During a recent talk to a group of civic leaders about entrepreneurship and the Atlanta Tech Village, I mentioned that almost all successful entrepreneurs aren’t successful with their first idea. Meaning, success either came after a failed venture or after a pivot to a new idea. The common story of an entrepreneur coming up with an innovative idea and succeeding on the first try is a myth.
After the talk, one of the civic leaders eagerly came up and told me that his son was a successful entrepreneur that started a distillery and made it work on the first try. Biting my tongue, I nodded, smiled, and thanked him for attending the talk. At that point, I realized I hadn’t emphasized enough that I was talking about innovative businesses that invent a new product or solution that’s never been done before. Replicative businesses are ones that entrepreneurs create in an existing market with an existing type of product or service that has a number of direct substitutes. A local distillery is a replicative business.

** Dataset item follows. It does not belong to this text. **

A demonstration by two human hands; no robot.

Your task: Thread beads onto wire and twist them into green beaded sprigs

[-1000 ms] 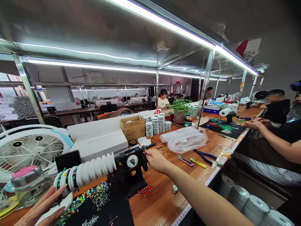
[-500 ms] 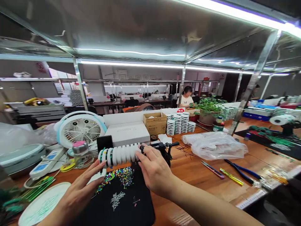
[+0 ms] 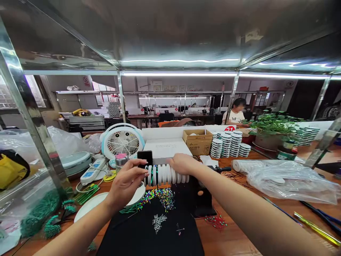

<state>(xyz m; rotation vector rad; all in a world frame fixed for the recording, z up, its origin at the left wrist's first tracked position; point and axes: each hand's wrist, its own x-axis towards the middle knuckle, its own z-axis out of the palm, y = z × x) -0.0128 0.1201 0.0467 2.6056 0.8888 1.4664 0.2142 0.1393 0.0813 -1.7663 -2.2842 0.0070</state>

One of my favorite quotes for civic leaders is “the majority of new jobs created over the next 10 years will come from businesses that aren’t even in existence today.” Yes, new replicative businesses will create a number of jobs but new innovative businesses will create many more. Creating a successful innovative business is 100x harder than creating a successful replicative business.
When talking about entrepreneurship and job creation, make sure to distinguish between innovative and replicative businesses.
What else? What are some more thoughts on the idea of distinguishing innovative businesses from replicative businesses?
What are your thoughts on companies that take a precedented model and apply it to a new market? For example, how Spokefly is “Uber for bikes.” The model exists, but the model in that market is new. Is that repetitive or innovative? I’d say it’s both.
Innovativing is fun and makes one enjoy going to work everyday to change the world. Replicating is just work.
Worth considering two other classes of companies; derivatives. ie. a plugin that sits on top of AirBNB, and platforms. ie. big data platforms that depend on new co’s to create models on their foundations. Good topic of conversation.